Big Ice

All that’s come before was merely prelude to the main event: gLAcIeRS. That’s why we’re here.*
After a few days in Buenos Aires, we boarded a plane and flew south and west to a Patagonian town called El Calafate. El Calafate (pop. 23,000 according to our guide) is in the Argentine part of Patagonia and is within easy distance of two significant glaciers.

On Day 1 in El Calafate, we drove — roughly 1.25 hours — to Perito Moreno National Park, where we boarded a boat to sail out and get close to Perito Moreno Glacier.
But just inside the park, we pulled over to get our first glimpse of the glacier.
From a lookout just inside the park, the Directrice is delighted to make the acquaintance of a glacier

Perhaps that first glimpse was not so impressive in a photo.
Perhaps this will impress you.

Still not impressed?
How about these ferocious teeth and claws?
Or this beguiling blue bolt-hole?

Perhaps seeing the glacier next to something more familiar?
Ice beats rock; glacier with ingratiating rock, wind-swept trees

After our boat ride, we walked several trails in the park that brought us to another face of the glacier. As you probably know, glaciers are constantly moving and changing. Pieces of the glacier fall off regularly — a phenomenon known as “calving” — and glacier visitors stand in observation areas waiting to see this happen.
With humans for scale?

Calving is signaled by a tremendous cracking sound, which has everyone scrambling to locate the source of the sound — often deceiving — and train their sights on the right spot.
If a large piece falls, the crowd responds “Oooooo Ahhhhhhh.” But if it is a small piece or no piece at all (just a loud crack), you hear a disappointed sigh.
The Directrice and The Photographer wait ghoulishly for the glacier to fall apart; we are wearing four layers each and look pregnant

As you can see in these photos, the glacier is huge — equivalent in height to a 20 story office building covering an area as large as Buenos Aires. A “little” piece falling off the glacier could easily smash a boat (= sink boat) or kick up waves sufficient to overwhelm a boat (also = sink boat) so boats must maintain a respectful distance. While we watched the glacier, we saw several pieces fall off. And yet, Perito Moreno is the stable glacier.
What is an ATV? The Photographer takes a photo of himself in the side mirror
The Upsala Glacier is not nearly so stable. It’s also not as accessible. No boat would take us right up to its face, so we had to view it from a nearby mountain. To get to the mountain, we drove 30 minutes to a boat launch, sailed for two hours, and then drove in an ATV for one hour, and then walked 30 minutes to the lookout point.

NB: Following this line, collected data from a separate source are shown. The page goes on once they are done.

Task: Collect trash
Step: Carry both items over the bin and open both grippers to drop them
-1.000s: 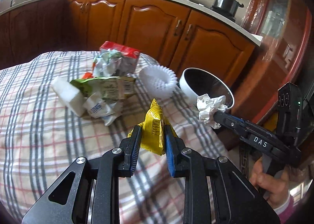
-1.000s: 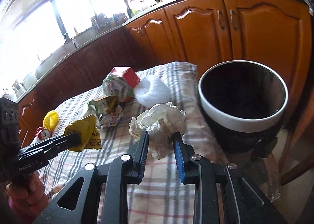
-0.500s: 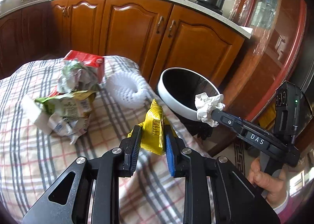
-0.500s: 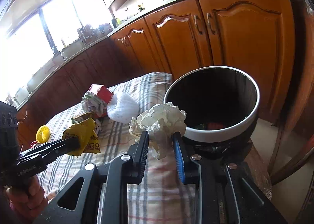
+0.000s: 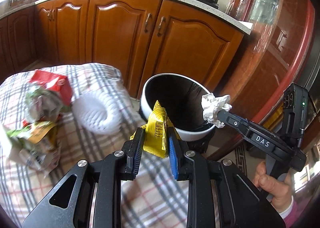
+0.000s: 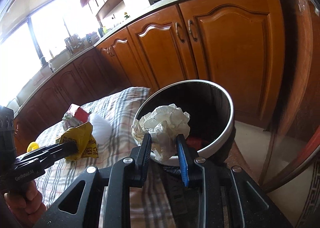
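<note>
Right claw [image 6: 163, 144] pinching paper wad [image 6: 163, 126] above bin [image 6: 230, 116]; left claw [image 5: 156, 140] pinching yellow wrapper [image 5: 157, 128].

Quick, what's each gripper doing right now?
Left gripper: closed on the yellow snack packet.
Right gripper: closed on the crumpled white paper.

"DAS" on the right gripper [image 5: 215, 117]; "GenRobot.AI" on the left gripper [image 6: 73, 146].

Window [image 6: 24, 48] glare blows out; table trash [image 5: 40, 112] motion-blurred, fisheye edges dark.
</note>
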A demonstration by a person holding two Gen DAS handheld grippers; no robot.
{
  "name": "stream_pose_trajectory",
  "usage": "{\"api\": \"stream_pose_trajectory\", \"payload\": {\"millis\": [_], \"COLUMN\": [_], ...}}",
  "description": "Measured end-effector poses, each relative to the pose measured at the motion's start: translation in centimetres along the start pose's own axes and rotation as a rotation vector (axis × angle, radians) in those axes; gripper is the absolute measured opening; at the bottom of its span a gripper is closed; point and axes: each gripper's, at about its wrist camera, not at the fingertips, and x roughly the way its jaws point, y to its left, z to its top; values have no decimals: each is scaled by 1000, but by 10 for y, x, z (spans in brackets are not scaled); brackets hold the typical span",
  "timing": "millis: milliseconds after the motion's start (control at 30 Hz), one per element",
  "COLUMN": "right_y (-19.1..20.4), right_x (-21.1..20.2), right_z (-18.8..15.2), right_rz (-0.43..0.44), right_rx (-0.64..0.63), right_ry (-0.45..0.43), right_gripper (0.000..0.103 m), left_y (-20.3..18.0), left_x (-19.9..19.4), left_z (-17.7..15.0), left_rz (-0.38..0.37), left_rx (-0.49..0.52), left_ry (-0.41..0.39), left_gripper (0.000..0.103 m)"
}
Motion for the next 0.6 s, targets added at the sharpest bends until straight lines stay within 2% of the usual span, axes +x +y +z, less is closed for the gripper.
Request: {"api": "stream_pose_trajectory", "payload": {"millis": [133,600], "right_y": [-9,-31], "right_x": [5,28], "right_z": [11,28], "right_rz": [-22,-51], "right_rx": [-7,-8], "right_ry": [1,31], "right_gripper": [26,28], "left_y": [-5,-23], "left_x": [16,61], "left_z": [14,40], "left_rz": [-22,-20], "left_rx": [-11,21], "left_ry": [15,64], "left_gripper": [22,22]}}
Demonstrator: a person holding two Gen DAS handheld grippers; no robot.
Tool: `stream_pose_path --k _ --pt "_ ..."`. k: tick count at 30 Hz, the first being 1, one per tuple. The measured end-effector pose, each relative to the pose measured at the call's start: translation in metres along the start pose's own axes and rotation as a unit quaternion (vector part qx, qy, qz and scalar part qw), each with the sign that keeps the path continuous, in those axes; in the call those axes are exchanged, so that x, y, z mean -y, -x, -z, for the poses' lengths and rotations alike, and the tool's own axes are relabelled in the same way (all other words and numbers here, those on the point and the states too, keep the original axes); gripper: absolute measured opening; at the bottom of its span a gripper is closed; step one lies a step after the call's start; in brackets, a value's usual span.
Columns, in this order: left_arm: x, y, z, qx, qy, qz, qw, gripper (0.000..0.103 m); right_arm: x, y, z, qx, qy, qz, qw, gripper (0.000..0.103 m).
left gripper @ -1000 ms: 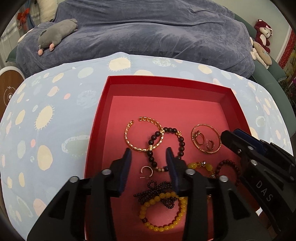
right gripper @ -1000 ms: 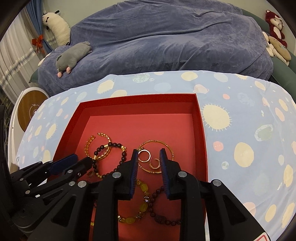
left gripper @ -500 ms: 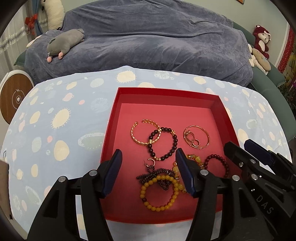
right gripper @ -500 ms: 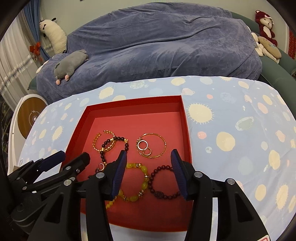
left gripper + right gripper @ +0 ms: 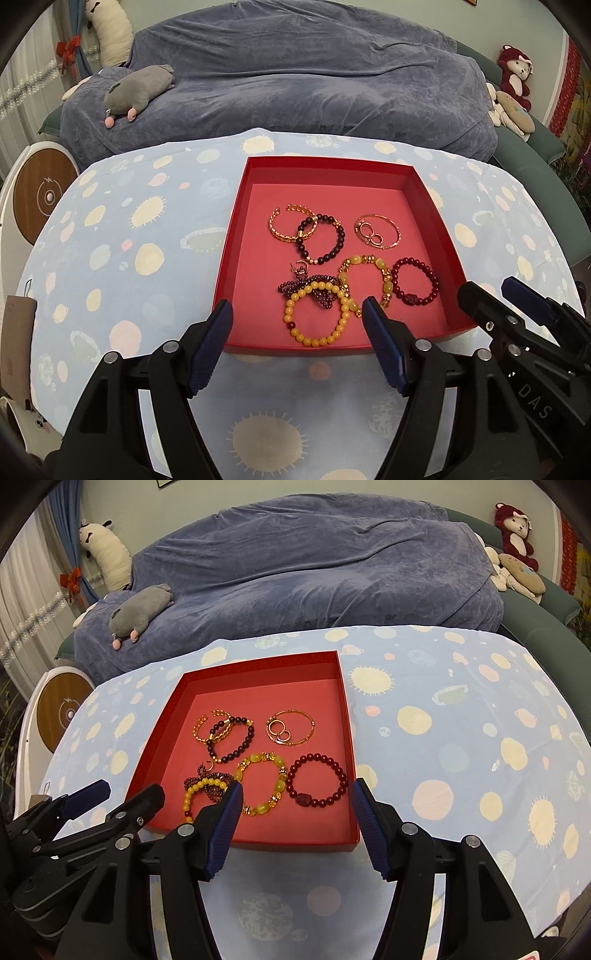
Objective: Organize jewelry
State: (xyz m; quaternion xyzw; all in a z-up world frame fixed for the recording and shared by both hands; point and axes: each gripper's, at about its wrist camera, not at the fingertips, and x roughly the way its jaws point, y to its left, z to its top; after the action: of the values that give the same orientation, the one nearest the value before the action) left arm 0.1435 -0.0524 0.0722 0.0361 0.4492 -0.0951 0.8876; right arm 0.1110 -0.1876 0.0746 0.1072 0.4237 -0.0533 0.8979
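Velvety blue-grey fabric drapes a sofa (image 5: 314, 85) across the upper frame, a grey plush toy (image 5: 138, 90) lying at its upper left. Below it, a pale blue cloth (image 5: 122, 236) printed with cream suns and dots covers the table. At centre sits a shallow square red box (image 5: 255, 254) holding the jewelry: a yellow bead bracelet (image 5: 316, 314), a dark red bead bracelet (image 5: 317, 781), a thin gold bangle (image 5: 378, 232) ringing small hoops, and a black bead bracelet (image 5: 321, 238). At lower frame, the left gripper (image 5: 297, 321) and right gripper (image 5: 297, 799) hover, blue ribbed pads apart, jaws opening with nothing between them.
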Motion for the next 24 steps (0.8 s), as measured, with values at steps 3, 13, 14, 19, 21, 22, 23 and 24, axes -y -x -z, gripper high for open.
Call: stream_pose_path --k 3,13,14,19,21,22,23,24 --pt "0.0 0.007 0.008 0.001 0.001 -0.001 1.0 0.069 -0.001 0.008 0.008 0.001 0.002 0.002 1.0 0.059" --pt "-0.002 0.03 0.033 0.008 0.01 -0.015 0.9998 0.078 0.0 0.032 0.032 0.008 0.003 0.011 1.0 0.066" --pt "-0.003 0.032 0.035 0.008 0.013 -0.016 0.9998 0.08 0.0 0.035 0.034 0.008 0.003 0.012 1.0 0.066" --pt "-0.008 0.039 0.047 0.006 0.022 -0.023 0.9995 0.088 0.001 0.044 0.046 0.011 0.005 0.023 1.0 0.074" --pt "-0.008 0.042 0.053 0.01 0.019 -0.025 0.9995 0.089 0.002 0.047 0.051 0.011 0.006 0.025 1.0 0.076" --pt "-0.007 0.043 0.055 0.011 0.017 -0.027 0.9994 0.089 0.002 0.048 0.054 0.01 0.006 0.027 1.0 0.077" --pt "-0.007 0.044 0.058 0.012 0.015 -0.03 0.9994 0.09 0.003 0.049 0.056 0.01 0.006 0.029 1.0 0.077" --pt "-0.006 0.045 0.06 0.012 0.013 -0.032 0.9993 0.091 0.003 0.05 0.058 0.009 0.006 0.032 0.999 0.079"
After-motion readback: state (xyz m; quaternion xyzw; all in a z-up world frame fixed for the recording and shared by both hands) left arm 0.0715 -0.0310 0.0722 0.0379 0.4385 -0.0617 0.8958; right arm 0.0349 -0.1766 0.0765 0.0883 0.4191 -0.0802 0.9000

Perhaps you are wondering what the ATV ride was like? Our travel agents told us it would be exciting.
The Photographer and I agreed that “exciting” wasn’t quite the word. It was frightening, but entertaining and wholly worthwhile — now that it’s done. The ATV held 16 passengers — 4 x 4 — and because we are small, we were invited to ride “up front” with the driver. The ATV never broke 10 miles an hour; we lumbered, like a mechanical elephant, over uneven terrain, up hills and down hills, around curves with sheer drops below for 60 minutes. It may seem hard to believe that driving slower than 10 miles an hour could be heart-stopping . . . but it is if you think your vehicle is going to flip, roll, or plummet. Exciting.
We crossed this bridge
And went up and down a road like this — except more up and more down — for 60 minutes

These photos are not conveying the excitement. The Photographer made several movies, but we are having trouble with Internet speed and cannot download them now.
The ATV ride is not an activity for anyone suffering from motion-sickness or vertigo.
But for us, the views were worth it!
We saw this

Then we saw this: Upsala Glacier
The Upsala Glacier is even bigger than Perito Moreno.

Because anyone could download photos of Upsala Glacier from the Internet, we are including a proof of life photograph.
Note: I am wearing skinny pants.**
Last seen nearing the big glacier

In addition to visiting Upsala Glacier, we visited Estancia Cristina — formerly a large sheep farm, now part of the national park.
While walking the grounds, I noticed a group of visitors crowded onto this footbridge. While my Spanish is not terrific, I think I know enough to translate the sign hanging overhead.
One crossing at a time; I waited until the bridge had cleared

* I guess we won’t know for certain until the trip is over what the high point is/was. There will be photos of a drug-sniffing dog at the Argentina-Chile border and penguins farther south.
** I bought two pairs of hiking pants — which I call “action slacks” — for this trip. I will write a review of them!